Medical Evaluation and Imaging
If retinoblastoma is suspected, a pediatric ophthalmologist will perform a thorough eye examination. A comprehensive eye exam under anesthesia (EUA) is typically the primary diagnostic tool for retinoblastoma, especially for children between 2 months and 5 years old. This procedure, performed in an operating room while the child is asleep, allows the ophthalmologist to fully visualize the retina using an indirect ophthalmoscope and sometimes a Retcam, which projects high-resolution images onto a screen.
Various imaging techniques are used to assess the tumor’s extent and spread. Ocular ultrasound (B-scan) is a common and safe method, using sound waves to image the eye, identify calcifications, and measure its size. Magnetic Resonance Imaging (MRI) of the brain and orbits is an important tool, providing detailed images to evaluate tumor infiltration of the optic nerve, extraocular extension, and the possibility of other brain tumors, such as pineoblastoma. While Computed Tomography (CT) scans can detect calcifications, they are generally avoided in children due to radiation exposure, as MRI is often equally effective and does not involve ionizing radiation.
Pathology and Genetic Confirmation
Definitive confirmation of retinoblastoma and its genetic basis involve specific tests. A biopsy of the eye tumor is generally not performed due to the risk of spreading cancer cells. Pathological examination of tissue is usually conducted if the entire eye is removed as part of treatment, allowing for microscopic confirmation of cancer cells.
Genetic testing plays a significant role in understanding retinoblastoma, identifying mutations in the RB1 gene, which is responsible for producing a tumor suppressor protein. This testing can be performed on tumor tissue or on a blood sample. Identifying an RB1 mutation in the blood confirms hereditary retinoblastoma, meaning the mutation is present in all cells of the body and can be passed down to offspring. Approximately 39-50% of retinoblastoma cases are due to a germline mutation, while about 60% are spontaneous or non-hereditary, typically affecting one eye. Genetic testing helps determine if the condition is hereditary, which has implications for family screening and assessing the risk of other cancers later in life for the child and potential risk for future children.
Understanding the Diagnosis
Upon diagnosis, retinoblastoma is classified based on whether it affects one eye (unilateral) or both eyes (bilateral). Unilateral retinoblastoma accounts for approximately two-thirds of cases and is often diagnosed later, between ages two and three years, while bilateral cases are more commonly diagnosed before a child’s first birthday. Bilateral retinoblastoma is almost always hereditary, whereas about 13-19% of unilateral cases also carry a germline mutation.
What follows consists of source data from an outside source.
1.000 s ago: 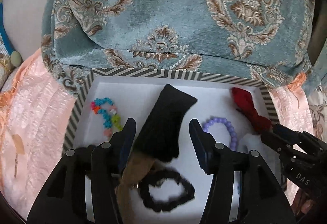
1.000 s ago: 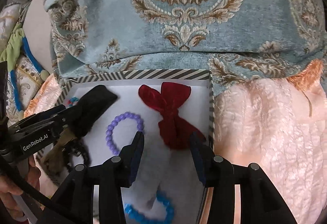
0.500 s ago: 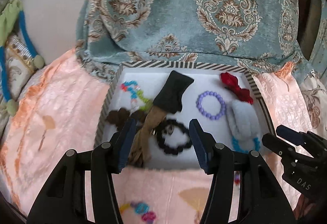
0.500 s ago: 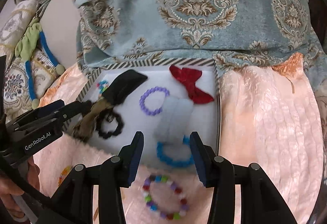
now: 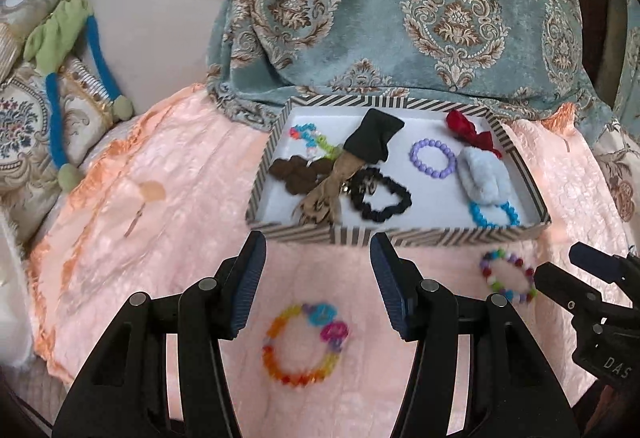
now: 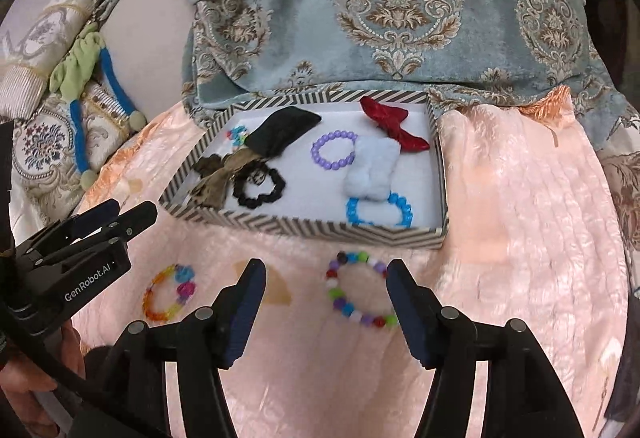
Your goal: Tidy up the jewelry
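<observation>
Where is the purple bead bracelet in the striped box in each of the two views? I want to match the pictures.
Left wrist view: the purple bead bracelet lies right of centre, in the box's back right part, left of the pale blue fluffy piece.
Right wrist view: the bracelet lies near the picture's centre, again left of the fluffy piece.
Shared landmark: the red bow in the striped box.

Velvet bow [image 6: 394, 124], glossy plastic bracelet [image 6: 360, 292].
</observation>
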`<state>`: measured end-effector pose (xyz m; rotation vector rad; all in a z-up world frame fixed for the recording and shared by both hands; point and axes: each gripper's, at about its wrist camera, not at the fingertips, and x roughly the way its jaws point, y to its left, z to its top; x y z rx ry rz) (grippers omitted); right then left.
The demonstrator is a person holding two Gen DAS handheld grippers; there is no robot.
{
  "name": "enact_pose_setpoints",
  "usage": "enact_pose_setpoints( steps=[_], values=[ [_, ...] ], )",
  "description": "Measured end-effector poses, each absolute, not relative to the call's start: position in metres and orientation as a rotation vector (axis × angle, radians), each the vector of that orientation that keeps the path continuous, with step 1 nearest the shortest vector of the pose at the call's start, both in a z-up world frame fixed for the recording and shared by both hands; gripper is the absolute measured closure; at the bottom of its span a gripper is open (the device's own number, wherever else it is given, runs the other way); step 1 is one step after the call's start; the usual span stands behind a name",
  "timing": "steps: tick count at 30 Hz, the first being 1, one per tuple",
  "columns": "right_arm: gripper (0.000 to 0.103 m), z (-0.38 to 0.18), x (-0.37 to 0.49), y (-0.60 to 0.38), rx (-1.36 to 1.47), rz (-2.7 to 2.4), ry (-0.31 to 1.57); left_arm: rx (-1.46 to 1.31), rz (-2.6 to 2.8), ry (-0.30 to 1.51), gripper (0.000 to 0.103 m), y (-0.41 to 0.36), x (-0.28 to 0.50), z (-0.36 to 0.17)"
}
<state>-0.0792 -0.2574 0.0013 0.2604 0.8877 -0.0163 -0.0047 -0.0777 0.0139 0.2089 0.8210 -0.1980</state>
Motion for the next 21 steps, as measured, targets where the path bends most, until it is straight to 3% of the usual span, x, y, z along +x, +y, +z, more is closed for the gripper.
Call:
enact_pose_setpoints(
  steps=[21],
  values=[
    [0.043, 0.014, -0.121, -0.234, 0.260, -0.002, 0.872, 0.186, -0.176, 0.795, 0.048, -0.052, -0.054, 0.032]
  ],
)
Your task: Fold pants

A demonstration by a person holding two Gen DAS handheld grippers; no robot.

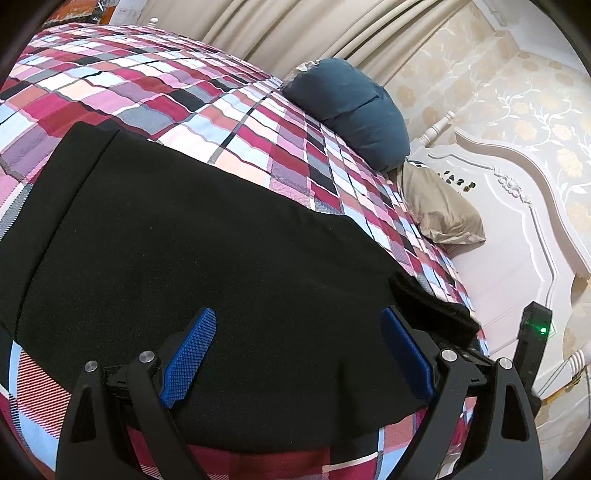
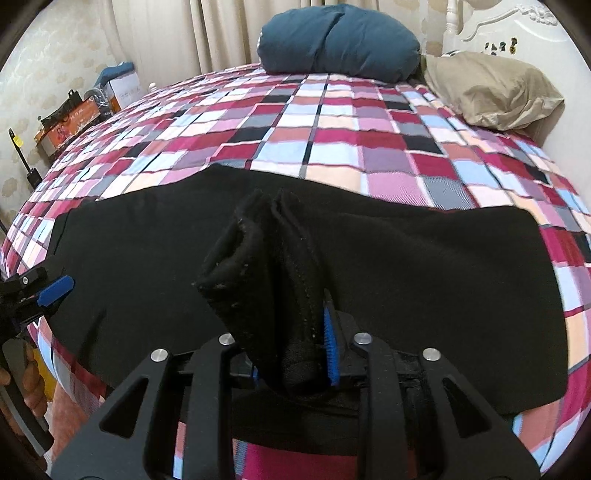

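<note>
Black pants [image 1: 207, 266] lie spread flat across the near part of a plaid bedspread [image 1: 155, 92]. My left gripper [image 1: 299, 328] is open, its blue pads apart just above the cloth, holding nothing. My right gripper [image 2: 295, 332] is shut on a bunched fold of the pants [image 2: 258, 266], which stands up between its blue pads. The rest of the pants [image 2: 424, 273] lie flat beyond it. The left gripper shows at the left edge of the right wrist view [image 2: 55, 290]. The right gripper's body shows at the right of the left wrist view [image 1: 532, 339].
A dark blue pillow [image 2: 340, 40] and a beige pillow [image 2: 491, 88] lie at the head of the bed by a white headboard [image 1: 517, 221]. Curtains [image 1: 280, 26] hang behind. Boxes [image 2: 70, 118] stand beside the bed at the left.
</note>
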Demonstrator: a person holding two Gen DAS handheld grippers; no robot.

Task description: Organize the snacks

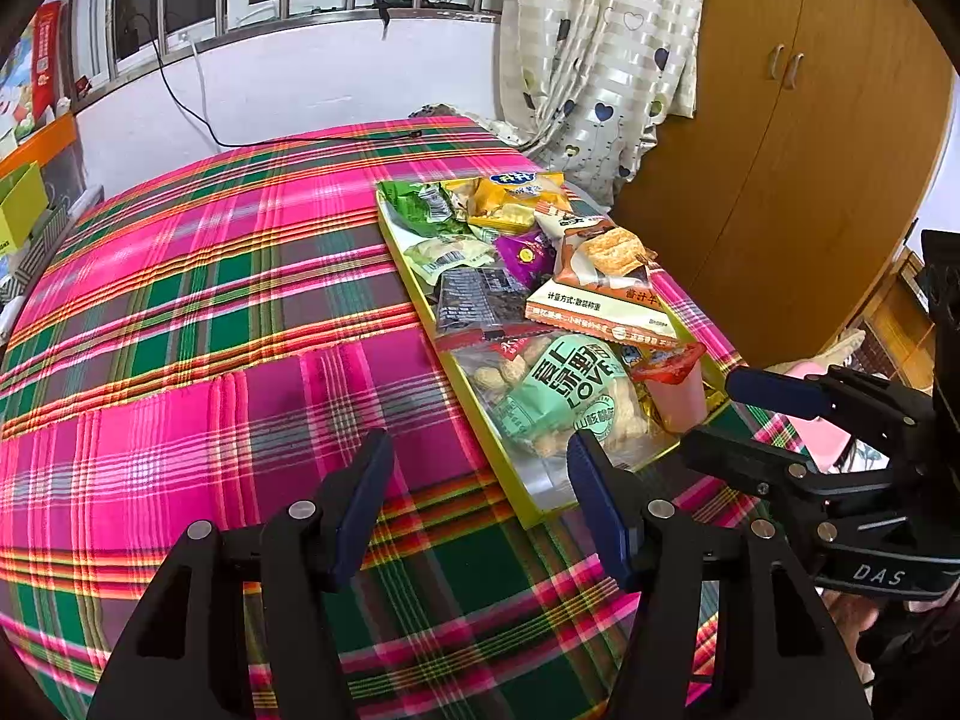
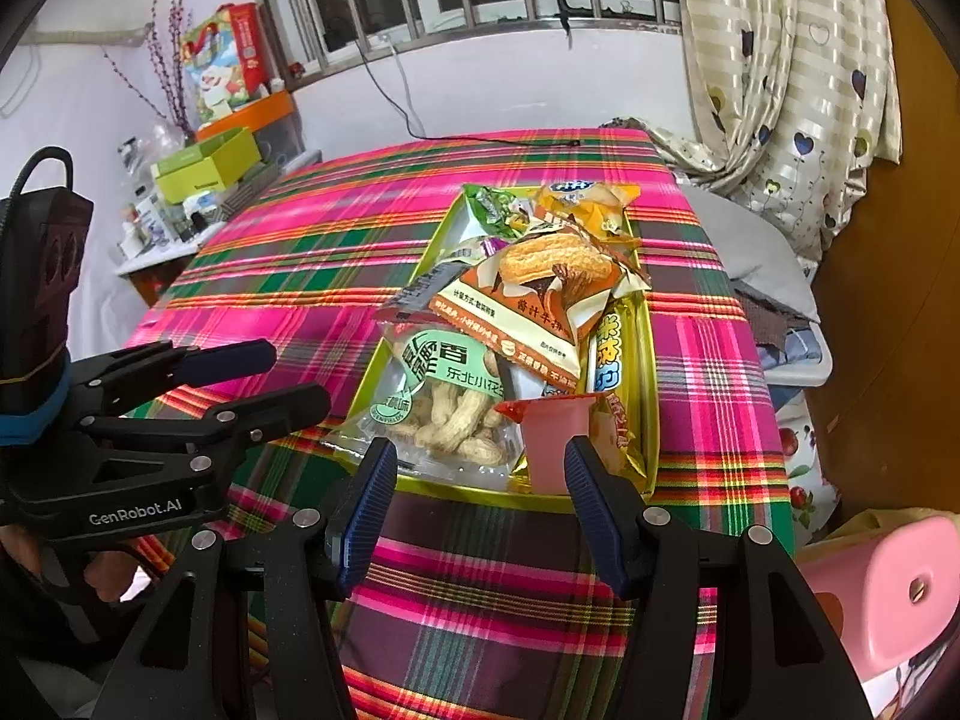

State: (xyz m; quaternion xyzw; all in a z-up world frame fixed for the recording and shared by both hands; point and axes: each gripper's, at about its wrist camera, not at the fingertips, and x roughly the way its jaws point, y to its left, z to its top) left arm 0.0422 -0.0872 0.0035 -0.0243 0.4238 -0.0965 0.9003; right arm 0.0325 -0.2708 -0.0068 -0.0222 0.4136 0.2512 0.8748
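Observation:
A yellow-green tray [image 1: 528, 513] [image 2: 651, 372] lies on the plaid tablecloth, piled with snack packets. Nearest me lie a peanut bag [image 1: 558, 396] [image 2: 444, 396] and a pink jelly cup [image 1: 675, 387] [image 2: 549, 444]. Behind them lie an orange-and-white packet [image 1: 606, 288] [image 2: 534, 312], a purple packet [image 1: 525, 255], green packets [image 1: 420, 207] [image 2: 492, 207] and a yellow packet [image 1: 519, 195] [image 2: 585, 201]. My left gripper [image 1: 477, 498] [image 2: 300, 381] is open and empty, just left of the tray's near corner. My right gripper [image 2: 480, 504] [image 1: 708, 414] is open and empty before the tray's near edge.
The plaid-covered table [image 1: 210, 300] [image 2: 336, 240] spreads left of the tray. A wooden wardrobe [image 1: 780, 150] and a curtain [image 1: 600, 60] stand at the right. Boxes and clutter [image 2: 204, 168] sit at the far left. A pink stool [image 2: 888, 594] is at the lower right.

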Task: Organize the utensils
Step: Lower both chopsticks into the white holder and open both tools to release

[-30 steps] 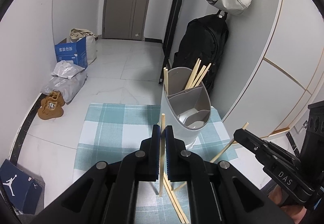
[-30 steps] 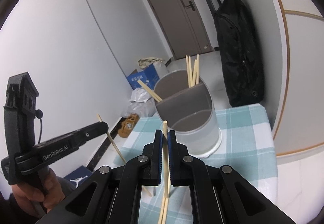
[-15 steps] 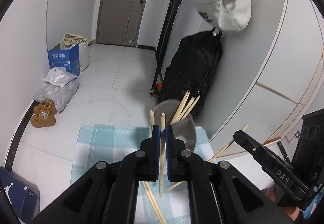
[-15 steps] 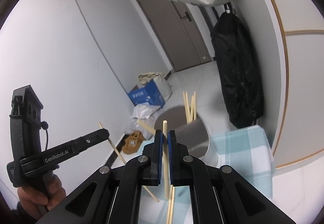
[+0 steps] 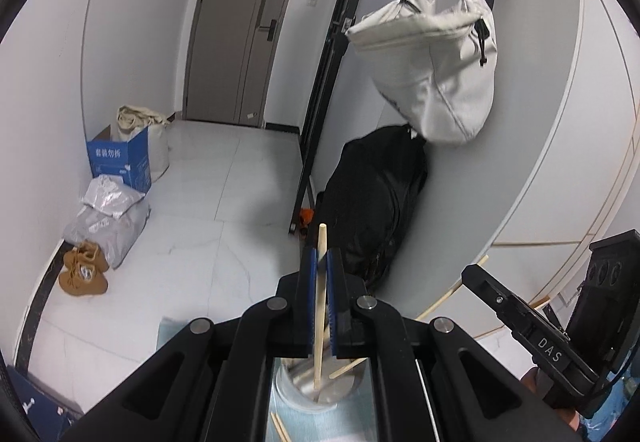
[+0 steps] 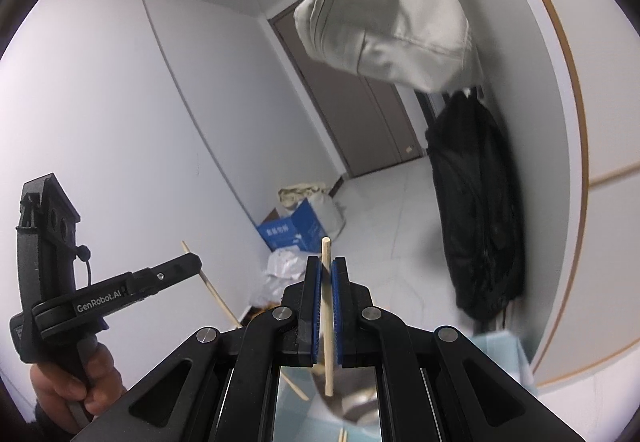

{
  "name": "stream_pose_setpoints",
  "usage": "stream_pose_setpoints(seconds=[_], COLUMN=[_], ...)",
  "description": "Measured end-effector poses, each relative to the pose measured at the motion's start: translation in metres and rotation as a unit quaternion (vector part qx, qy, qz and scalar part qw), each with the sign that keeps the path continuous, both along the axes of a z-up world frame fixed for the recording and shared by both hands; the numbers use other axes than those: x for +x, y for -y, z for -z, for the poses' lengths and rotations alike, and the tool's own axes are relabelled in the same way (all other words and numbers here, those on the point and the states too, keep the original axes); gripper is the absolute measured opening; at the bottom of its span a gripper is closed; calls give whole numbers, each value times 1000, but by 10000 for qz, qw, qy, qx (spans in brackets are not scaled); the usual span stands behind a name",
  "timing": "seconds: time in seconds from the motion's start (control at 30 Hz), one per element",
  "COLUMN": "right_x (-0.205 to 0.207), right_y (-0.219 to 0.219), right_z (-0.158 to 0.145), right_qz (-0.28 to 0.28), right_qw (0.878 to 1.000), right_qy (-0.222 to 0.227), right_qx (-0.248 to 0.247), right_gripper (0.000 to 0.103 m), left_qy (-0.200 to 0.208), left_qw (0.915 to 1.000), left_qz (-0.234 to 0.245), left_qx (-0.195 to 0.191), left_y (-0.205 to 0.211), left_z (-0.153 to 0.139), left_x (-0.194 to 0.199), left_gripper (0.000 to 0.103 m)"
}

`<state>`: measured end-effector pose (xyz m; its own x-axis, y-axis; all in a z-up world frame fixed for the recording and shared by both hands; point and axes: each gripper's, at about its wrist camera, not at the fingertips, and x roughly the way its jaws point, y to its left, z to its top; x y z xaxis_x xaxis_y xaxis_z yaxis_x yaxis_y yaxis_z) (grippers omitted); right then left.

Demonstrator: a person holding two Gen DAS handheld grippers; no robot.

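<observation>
You held one chopstick in each gripper, up over the holder.

The chopstick (image 5: 319, 306) in your left gripper (image 5: 320, 262) stood almost straight up, pinched tight between the blue pads (image 5: 307, 302), its low end above the gray holder (image 5: 308, 386) on the checked cloth (image 5: 296, 426). Your right gripper (image 6: 327, 270) squeezed another chopstick (image 6: 327, 318) the same way, above that holder (image 6: 352, 406). More chopsticks (image 5: 345, 367) leaned inside it. A white bag (image 5: 432, 70) hung on the wall behind.
</observation>
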<state>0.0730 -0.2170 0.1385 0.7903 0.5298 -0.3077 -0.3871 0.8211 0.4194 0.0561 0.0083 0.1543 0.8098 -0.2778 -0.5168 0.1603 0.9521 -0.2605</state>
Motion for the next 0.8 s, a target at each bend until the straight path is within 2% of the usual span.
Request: stream_pose_setpoints(seconds=[0.17, 0.33, 0.63, 0.8], right_x=[22, 39, 61, 68], right_y=[-5, -13, -28, -35], right_z=[-14, -15, 13, 29], right_qz=[39, -3, -155, -245], right_qw=[9999, 9998, 9980, 9962], right_qy=[93, 82, -120, -307], right_qx=[-82, -198, -594, -773], right_gripper=[4, 4, 4, 4], left_qy=[124, 25, -375, -423], left_qw=[9998, 9997, 9988, 9987], left_qz=[-6, 57, 74, 118], left_qx=[123, 230, 307, 264], left_y=[2, 4, 5, 7], left_z=[-9, 3, 43, 51], left_x=[18, 35, 59, 62], left_gripper=[1, 1, 1, 1])
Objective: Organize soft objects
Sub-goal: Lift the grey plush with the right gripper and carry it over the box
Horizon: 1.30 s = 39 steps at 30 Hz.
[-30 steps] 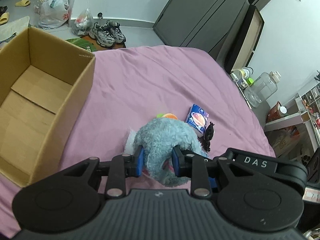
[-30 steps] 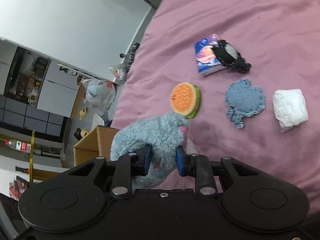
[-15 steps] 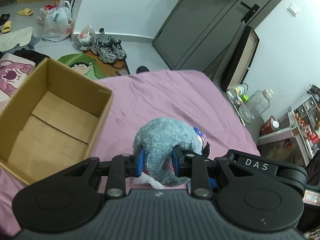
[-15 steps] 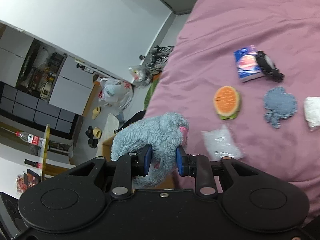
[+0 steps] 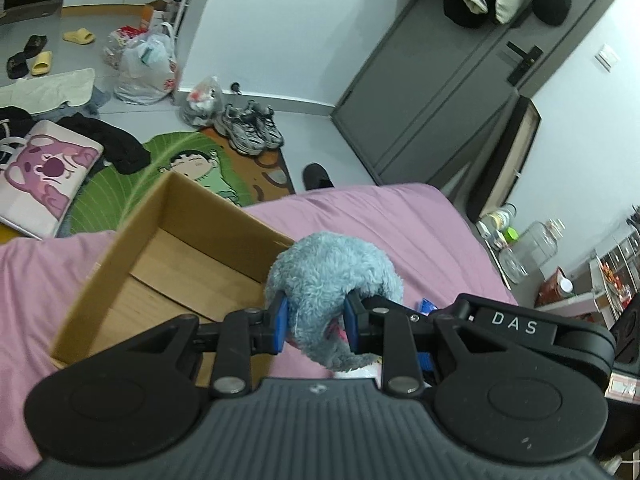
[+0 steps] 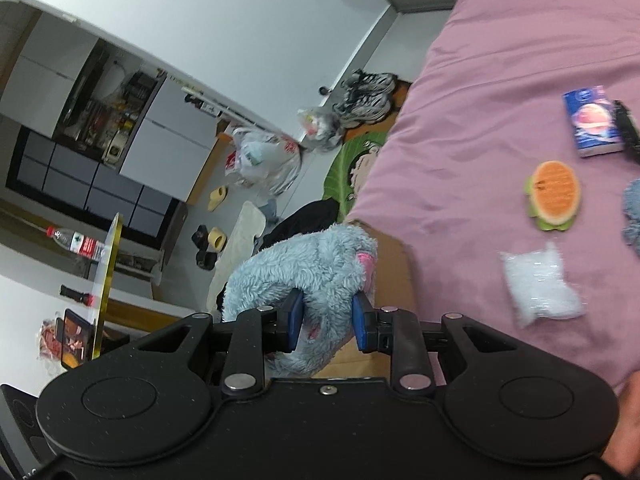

The diagnosis also involves staging, which describes how far the cancer has spread and helps predict outcomes and guide treatment decisions. Retinoblastoma is broadly classified as intraocular, meaning the cancer is confined within the eye, or extraocular, indicating it has spread outside the eye. Staging systems, such as the International Classification for Intraocular Retinoblastoma (Groups A through E) or the AJCC staging system, consider factors like tumor size and location within the eye, and if there is any spread to the optic nerve or beyond. A multidisciplinary team of specialists, including ophthalmologists, oncologists, geneticists, and radiologists, collaborates to interpret these diagnostic findings and develop a comprehensive understanding of the child’s specific condition.